▶ **Work to complete**:
Reproduce word for word the lines between those holding "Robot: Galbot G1" and "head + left", inclusive, and nothing else from the data below.

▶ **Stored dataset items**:
== Segment start ==

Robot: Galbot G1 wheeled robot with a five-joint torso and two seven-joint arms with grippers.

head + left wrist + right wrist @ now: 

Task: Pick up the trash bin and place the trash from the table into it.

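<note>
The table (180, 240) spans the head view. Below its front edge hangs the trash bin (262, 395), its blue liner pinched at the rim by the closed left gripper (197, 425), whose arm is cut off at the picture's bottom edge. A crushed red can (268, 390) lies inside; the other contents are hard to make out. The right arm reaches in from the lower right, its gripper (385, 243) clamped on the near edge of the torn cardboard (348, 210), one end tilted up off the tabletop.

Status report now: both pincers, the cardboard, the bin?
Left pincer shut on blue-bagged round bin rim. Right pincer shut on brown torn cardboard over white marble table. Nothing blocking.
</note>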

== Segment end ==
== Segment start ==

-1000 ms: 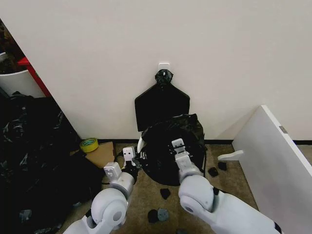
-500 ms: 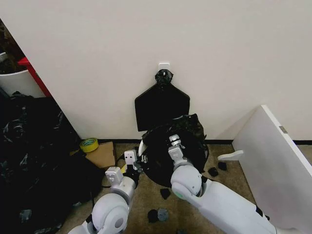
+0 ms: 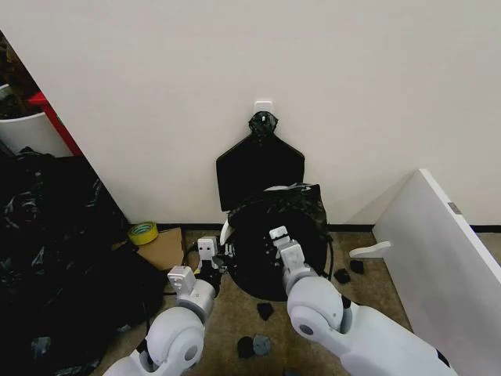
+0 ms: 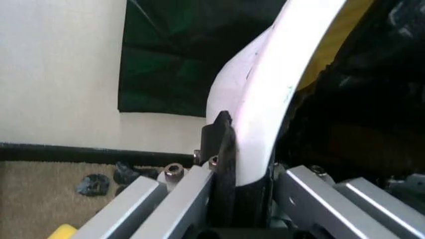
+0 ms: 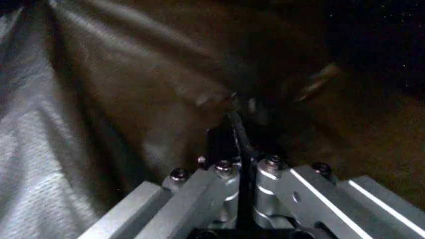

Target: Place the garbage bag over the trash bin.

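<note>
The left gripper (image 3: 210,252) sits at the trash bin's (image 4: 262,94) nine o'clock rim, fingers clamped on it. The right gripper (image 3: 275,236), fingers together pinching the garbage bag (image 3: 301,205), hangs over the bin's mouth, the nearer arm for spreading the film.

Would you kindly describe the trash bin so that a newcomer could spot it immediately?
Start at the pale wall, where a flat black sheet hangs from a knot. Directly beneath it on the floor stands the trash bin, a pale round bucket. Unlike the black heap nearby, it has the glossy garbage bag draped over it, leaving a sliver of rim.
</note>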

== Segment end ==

▶ **Exercise response**:
Robot: Galbot G1 wheeled robot with a five-joint torso and two seven-joint arms with grippers.

head + left wrist + right wrist @ now: 

Nothing further belongs to this answer.